» WORK TO COMPLETE: Retype all of the lines below with no changes.

» EXERCISE DATA:
──────────
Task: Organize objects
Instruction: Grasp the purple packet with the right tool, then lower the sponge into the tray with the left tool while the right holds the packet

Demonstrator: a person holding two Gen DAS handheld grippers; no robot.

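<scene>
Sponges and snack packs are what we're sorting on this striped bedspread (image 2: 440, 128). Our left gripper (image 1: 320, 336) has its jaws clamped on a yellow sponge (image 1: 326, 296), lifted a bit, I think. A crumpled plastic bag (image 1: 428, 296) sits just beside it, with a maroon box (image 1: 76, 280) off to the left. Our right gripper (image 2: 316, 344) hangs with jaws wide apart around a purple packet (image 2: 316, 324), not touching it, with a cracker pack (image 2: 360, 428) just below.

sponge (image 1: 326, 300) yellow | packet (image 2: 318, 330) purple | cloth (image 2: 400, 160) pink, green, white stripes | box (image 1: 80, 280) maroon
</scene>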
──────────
» RESPONSE TO THE TASK:
Task: Organize objects
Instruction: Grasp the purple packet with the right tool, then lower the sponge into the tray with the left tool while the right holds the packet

Demonstrator: a person holding two Gen DAS handheld grippers; no robot.

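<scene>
Sponges and snack packs are what we're sorting on this striped bedspread (image 2: 440, 128). Our left gripper (image 1: 320, 336) has its jaws clamped on a yellow sponge (image 1: 326, 296), lifted a bit, I think. A crumpled plastic bag (image 1: 428, 296) sits just beside it, with a maroon box (image 1: 76, 280) off to the left. Our right gripper (image 2: 316, 344) hangs with jaws wide apart around a purple packet (image 2: 316, 324), not touching it, with a cracker pack (image 2: 360, 428) just below.

sponge (image 1: 326, 300) yellow | packet (image 2: 318, 330) purple | cloth (image 2: 400, 160) pink, green, white stripes | box (image 1: 80, 280) maroon
</scene>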

No further output is given for this exercise.